Family reunions can be a lot of fun. It’s an opportunity to catch up with friends and family you haven’t seen in a long time and to see just how much everyone has changed. Family reunions also have the potential to be incredibly awkward. There is something about spending a few hours with people who think they know you well when you see them once a year at the most. I was a teenager when I attended my first family reunion, and I remember feeling so uncomfortable with constant comments about how much I had grown and changed.
Recently, I spent a few days with my mom’s small family — her sister, mom, and a handful of cousins, nieces, and nephews — and I was surprised by the anxiety I felt approaching a family get-together. At the same time, when it was time to head home, I was happy with the way things went and glad for the opportunity to catch up with family.
Prepare for good conversation
It seems kind of awkward to admit that having talking points has helped me navigate family get-togethers. The truth is, when you get caught up in the activity of the day, it’s easy forget that there were questions you wanted to ask your aunt about her new job or your cousin about her new baby
And if I’m being perfectly honest, having things I wanted to discuss or ask gave me a way to keep conversations upbeat when things turned negative. I knew in advance that I’d make a quick subject change to something more pleasant — like new babies and new jobs — if someone brought up politics or things started to get a little gossipy. In the end, focusing on catching up with family members I hadn’t seen in awhile gave me the opportunity to get to know one of my cousins a little better, to learn more about what he does as an auto mechanic, and to hear more about his new relationship.
Have you ever noticed how much simpler conversation feels when you’re working on something or engaged in an activity at the same time? Keeping busy at family reunions is an awesome strategy for avoiding lulls in conversation or feeling too much pressure to keep talking.
This could mean being the first to volunteer to dry dishes while your second cousin washes. It could also mean bringing along card games and board games to fill the time after the meal is over. More importantly, board games, activities, and icebreakers are all great ways to connect with others and create memories with family members you don’t see as often.
Find a buddy
Any big gathering, whether it’s a family get-together or high school reunion, is better experienced with a friend. If conversation gets awkward or you end up at a table alone with a cousin you barely know, it’s nice to know you’ve got someone to fall back on to help you keep conversation moving.

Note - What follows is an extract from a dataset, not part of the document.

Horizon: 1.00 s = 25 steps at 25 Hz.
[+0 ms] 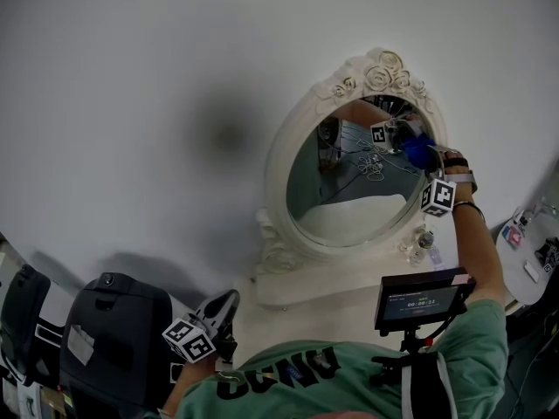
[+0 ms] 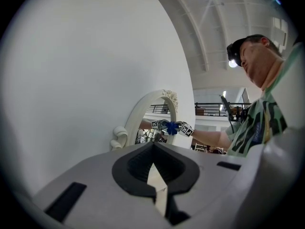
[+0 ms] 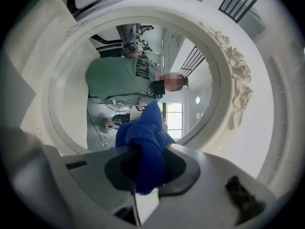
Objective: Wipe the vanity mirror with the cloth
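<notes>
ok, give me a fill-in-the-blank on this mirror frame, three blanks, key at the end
1. The right claw is shut on a ____ cloth.
2. In the head view, the cloth is at the upper ____ of the vanity mirror glass.
3. The left claw is ____, with nothing between its jaws.
Missing words: blue; right; shut

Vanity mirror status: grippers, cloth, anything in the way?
Right gripper shut on blue cloth, cloth at upper right of vanity mirror. Left gripper shut, empty, held low. Nothing in the way.
</notes>
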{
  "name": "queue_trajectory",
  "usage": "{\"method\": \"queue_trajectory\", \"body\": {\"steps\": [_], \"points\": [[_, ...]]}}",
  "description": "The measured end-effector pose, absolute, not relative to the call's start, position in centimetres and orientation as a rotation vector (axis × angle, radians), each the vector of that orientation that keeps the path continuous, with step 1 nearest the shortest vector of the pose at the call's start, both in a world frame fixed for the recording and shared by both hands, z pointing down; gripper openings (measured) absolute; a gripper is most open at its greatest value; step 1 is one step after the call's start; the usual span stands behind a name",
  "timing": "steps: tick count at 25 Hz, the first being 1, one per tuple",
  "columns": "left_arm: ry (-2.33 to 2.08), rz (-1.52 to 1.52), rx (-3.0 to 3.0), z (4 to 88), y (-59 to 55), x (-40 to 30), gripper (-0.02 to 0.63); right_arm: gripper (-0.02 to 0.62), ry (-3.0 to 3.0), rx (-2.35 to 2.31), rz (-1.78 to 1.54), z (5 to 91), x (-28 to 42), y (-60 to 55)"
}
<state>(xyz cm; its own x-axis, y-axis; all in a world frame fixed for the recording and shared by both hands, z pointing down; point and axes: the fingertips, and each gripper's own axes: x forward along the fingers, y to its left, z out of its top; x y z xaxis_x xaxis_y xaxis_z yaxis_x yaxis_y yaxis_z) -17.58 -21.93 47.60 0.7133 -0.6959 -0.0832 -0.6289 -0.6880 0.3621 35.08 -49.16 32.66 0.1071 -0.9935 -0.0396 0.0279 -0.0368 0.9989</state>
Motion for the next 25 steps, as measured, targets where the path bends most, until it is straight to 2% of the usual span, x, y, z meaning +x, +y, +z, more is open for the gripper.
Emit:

Touch base with a family member you’re close with ahead of time. That way, you and a sibling or a parent can stick together so you don’t have to be afraid of pauses in the conversation when you have someone you know well there.
Have an exit strategy
Some families are totally awesome and laid back, but even without drama, reunions can be overwhelming. If you know your family dynamic can be unpredictable, don’t go to a get-together without an exit strategy. This means, you should probably drive yourself or go with someone who will want to escape with you if you get tired or uncomfortable.
And if you believe there’s a good chance you’re not going to want to stay long, don’t be afraid to set the expectations early on. Don’t feel pressured to provide an explanation, “I can only stay for two hours,” is more than enough information.
As much as possible, enjoy yourself! Being around family and friends you don’t see often can be tricky to navigate, but it can also be a lot of fun. Catch up with the people you love, learn about their lives, and don’t forget to take a few pictures.